When Ava Terranove began feeling oral pain last July, her parents took her to her regular dentist. The dentist determined that Ava, who has an autism-like condition, needed two root canal procedures to treat infected teeth. Because of her developmental disability, Ava, now 15, requires general anesthesia for non-routine dental work. The dentist, like most of his peers, was not equipped to provide it.
Root canal procedures
The girl’s parents, schoolteachers who live in Huntington Beach, Calif., called other dental offices in the region. They were turned down dozens of times before finally finding a dentist prepared to work with an anesthesiologist to treat their daughter. But there was a hitch: Insurance would not cover general anesthesia for root canals. So Ava’s parents decided to pay the $2,400 from their savings to ensure their daughter received prompt care.
“What about kids who don’t have parents who are professionals or who have no one to advocate for them” wondered Donny Terranove, Ava’s father. People with autism, cerebral palsy and other developmental disorders face enormous barriers to adequate and timely dental care on top of their other challenges.

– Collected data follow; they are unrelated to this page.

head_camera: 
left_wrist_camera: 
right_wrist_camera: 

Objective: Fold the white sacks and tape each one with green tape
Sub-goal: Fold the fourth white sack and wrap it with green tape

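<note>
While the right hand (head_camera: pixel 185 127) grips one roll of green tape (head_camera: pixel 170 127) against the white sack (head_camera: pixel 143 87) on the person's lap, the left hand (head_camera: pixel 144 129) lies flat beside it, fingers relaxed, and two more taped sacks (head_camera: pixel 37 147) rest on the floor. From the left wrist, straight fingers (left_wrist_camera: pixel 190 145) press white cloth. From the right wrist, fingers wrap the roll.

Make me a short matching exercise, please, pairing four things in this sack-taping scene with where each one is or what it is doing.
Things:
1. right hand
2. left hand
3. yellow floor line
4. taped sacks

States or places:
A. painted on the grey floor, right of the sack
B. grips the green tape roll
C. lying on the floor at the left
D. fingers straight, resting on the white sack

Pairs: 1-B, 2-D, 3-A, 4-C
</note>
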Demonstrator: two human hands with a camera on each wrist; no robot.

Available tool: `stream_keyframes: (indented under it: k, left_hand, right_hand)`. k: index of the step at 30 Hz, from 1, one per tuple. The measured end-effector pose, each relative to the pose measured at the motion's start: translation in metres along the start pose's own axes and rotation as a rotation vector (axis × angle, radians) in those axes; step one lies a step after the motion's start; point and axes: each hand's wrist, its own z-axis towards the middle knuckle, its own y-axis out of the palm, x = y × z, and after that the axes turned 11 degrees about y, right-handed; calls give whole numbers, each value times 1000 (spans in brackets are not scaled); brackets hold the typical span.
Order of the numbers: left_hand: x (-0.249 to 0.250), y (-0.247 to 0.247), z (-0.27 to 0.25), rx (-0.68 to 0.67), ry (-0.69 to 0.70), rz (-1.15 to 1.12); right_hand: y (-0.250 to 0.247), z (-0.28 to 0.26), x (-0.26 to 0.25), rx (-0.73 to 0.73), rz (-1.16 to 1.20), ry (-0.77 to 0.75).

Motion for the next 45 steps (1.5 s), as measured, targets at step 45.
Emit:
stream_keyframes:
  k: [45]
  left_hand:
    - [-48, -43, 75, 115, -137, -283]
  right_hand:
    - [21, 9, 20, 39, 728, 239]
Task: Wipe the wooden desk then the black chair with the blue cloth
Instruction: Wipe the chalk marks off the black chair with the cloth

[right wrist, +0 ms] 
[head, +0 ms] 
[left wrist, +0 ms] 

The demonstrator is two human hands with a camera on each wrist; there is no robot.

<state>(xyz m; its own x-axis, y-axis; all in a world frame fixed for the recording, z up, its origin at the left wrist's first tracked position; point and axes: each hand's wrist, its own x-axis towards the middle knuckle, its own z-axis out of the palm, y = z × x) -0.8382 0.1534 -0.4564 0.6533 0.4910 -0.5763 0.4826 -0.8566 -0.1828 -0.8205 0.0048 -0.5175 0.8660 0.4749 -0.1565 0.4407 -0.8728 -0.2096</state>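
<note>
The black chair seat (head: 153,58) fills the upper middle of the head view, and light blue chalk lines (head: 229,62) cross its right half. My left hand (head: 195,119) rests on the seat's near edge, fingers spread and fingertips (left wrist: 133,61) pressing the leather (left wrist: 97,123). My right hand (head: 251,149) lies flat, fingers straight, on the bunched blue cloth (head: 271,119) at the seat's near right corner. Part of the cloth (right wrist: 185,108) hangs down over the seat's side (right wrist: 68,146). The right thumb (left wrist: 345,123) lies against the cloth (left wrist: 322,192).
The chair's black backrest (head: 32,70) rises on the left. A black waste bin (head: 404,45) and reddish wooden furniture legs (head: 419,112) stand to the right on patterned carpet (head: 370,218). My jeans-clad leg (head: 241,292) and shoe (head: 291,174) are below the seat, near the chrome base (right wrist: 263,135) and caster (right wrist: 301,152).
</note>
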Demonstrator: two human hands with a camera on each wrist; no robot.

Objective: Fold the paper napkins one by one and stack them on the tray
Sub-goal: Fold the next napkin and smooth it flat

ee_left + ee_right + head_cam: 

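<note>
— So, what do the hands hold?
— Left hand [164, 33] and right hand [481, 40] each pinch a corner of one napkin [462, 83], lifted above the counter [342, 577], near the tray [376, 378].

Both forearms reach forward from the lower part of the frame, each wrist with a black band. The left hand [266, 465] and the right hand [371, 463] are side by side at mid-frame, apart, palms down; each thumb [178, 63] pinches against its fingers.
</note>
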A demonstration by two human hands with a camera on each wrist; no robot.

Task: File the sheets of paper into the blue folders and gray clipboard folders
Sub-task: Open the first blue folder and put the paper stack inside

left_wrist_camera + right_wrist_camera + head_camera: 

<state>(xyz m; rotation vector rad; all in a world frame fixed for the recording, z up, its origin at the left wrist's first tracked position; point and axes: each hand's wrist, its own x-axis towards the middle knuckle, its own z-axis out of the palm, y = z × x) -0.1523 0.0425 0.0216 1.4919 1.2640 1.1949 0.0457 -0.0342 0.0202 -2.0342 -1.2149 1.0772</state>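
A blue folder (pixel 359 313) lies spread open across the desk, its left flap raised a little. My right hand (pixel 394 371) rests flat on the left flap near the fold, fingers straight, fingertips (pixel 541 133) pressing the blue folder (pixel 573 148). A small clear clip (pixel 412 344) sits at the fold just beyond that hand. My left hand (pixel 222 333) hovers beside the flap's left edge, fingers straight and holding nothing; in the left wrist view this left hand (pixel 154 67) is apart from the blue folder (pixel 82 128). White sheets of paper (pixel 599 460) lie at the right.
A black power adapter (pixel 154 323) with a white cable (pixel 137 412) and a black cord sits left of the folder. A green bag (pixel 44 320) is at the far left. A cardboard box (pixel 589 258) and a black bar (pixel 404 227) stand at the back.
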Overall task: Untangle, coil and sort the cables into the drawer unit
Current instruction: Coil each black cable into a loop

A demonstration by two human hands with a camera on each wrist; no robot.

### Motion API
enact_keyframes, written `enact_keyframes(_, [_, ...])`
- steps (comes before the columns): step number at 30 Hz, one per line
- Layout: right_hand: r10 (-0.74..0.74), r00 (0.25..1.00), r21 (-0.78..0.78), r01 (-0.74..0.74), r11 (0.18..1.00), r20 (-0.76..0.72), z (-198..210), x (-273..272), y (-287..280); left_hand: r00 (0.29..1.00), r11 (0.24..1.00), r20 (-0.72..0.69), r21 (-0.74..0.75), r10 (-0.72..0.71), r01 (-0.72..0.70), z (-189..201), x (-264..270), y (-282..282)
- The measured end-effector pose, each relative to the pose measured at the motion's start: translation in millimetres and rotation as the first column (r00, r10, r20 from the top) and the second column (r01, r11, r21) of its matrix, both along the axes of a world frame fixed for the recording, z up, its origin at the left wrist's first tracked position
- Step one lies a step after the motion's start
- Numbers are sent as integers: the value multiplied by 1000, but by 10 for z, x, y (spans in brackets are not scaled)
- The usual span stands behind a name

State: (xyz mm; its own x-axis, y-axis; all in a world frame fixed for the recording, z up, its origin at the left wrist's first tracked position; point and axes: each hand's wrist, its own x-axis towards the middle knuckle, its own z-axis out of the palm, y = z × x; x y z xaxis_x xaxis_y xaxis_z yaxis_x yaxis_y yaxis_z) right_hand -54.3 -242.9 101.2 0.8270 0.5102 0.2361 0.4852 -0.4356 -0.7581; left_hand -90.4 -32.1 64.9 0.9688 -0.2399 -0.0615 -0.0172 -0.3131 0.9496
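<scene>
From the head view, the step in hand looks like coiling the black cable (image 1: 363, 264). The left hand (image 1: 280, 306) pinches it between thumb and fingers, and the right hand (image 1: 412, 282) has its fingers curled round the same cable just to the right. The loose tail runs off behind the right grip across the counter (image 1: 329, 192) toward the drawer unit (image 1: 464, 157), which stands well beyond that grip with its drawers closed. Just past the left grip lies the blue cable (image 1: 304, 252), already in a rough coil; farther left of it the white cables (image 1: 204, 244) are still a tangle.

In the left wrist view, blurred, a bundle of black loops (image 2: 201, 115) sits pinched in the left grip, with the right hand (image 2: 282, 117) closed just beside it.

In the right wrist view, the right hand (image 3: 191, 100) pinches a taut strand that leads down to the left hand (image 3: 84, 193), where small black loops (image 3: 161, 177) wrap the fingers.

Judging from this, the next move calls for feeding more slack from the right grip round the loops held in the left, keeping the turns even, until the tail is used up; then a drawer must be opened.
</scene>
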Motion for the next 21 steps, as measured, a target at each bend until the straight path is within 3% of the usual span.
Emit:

Many dentists either avoid treating these patients or lack the skills needed to do so. Some patients with developmental disabilities are unable to endure even regular dental exams or cleanings without general anesthesia.
Face enormous barriers
But most dentists don’t offer it and getting insurance to cover it for routine dental work is often a struggle. Because it is difficult for them to get treatment, people with developmental disorders suffer “a high burden of dental disease,” according to a 2012 study of over 4,700 patients published in the Journal of the American Dental Association. One-third of the patients studied suffered from untreated cavities, and 80% from serious gum infections.
“Many individuals with developmental disabilities cannot personally maintain their own dental hygiene;” according to a September study by the California Legislative Analyst’s Office (LAO). “Often they need extra appointments or special accommodations that dentists are unable or unwilling to provide.”
Procedures and personnel
In many cases, patients need these extra appointments to help them get accustomed to the environment of a dental office; including the equipment; procedures and personnel. This can help minimize their anxiety and reduce the need for deep sedation or general anesthesia. For one routine, 45-minute exam that uncovered no problems; the anesthesia bill was $1,155. Loughran’s insurer; Tricare, adjusted it down to $912 a sum he described as “very reasonable.
” But the hospital charged nearly $21,000 for the operating suite. Tricare agreed to coverage and negotiated the price down to about $15,000. That left Loughran with a $2,500 out-of-pocket copayment. He later got the state’s Medicaid program to cover most of that amount as his son’s secondary insurer.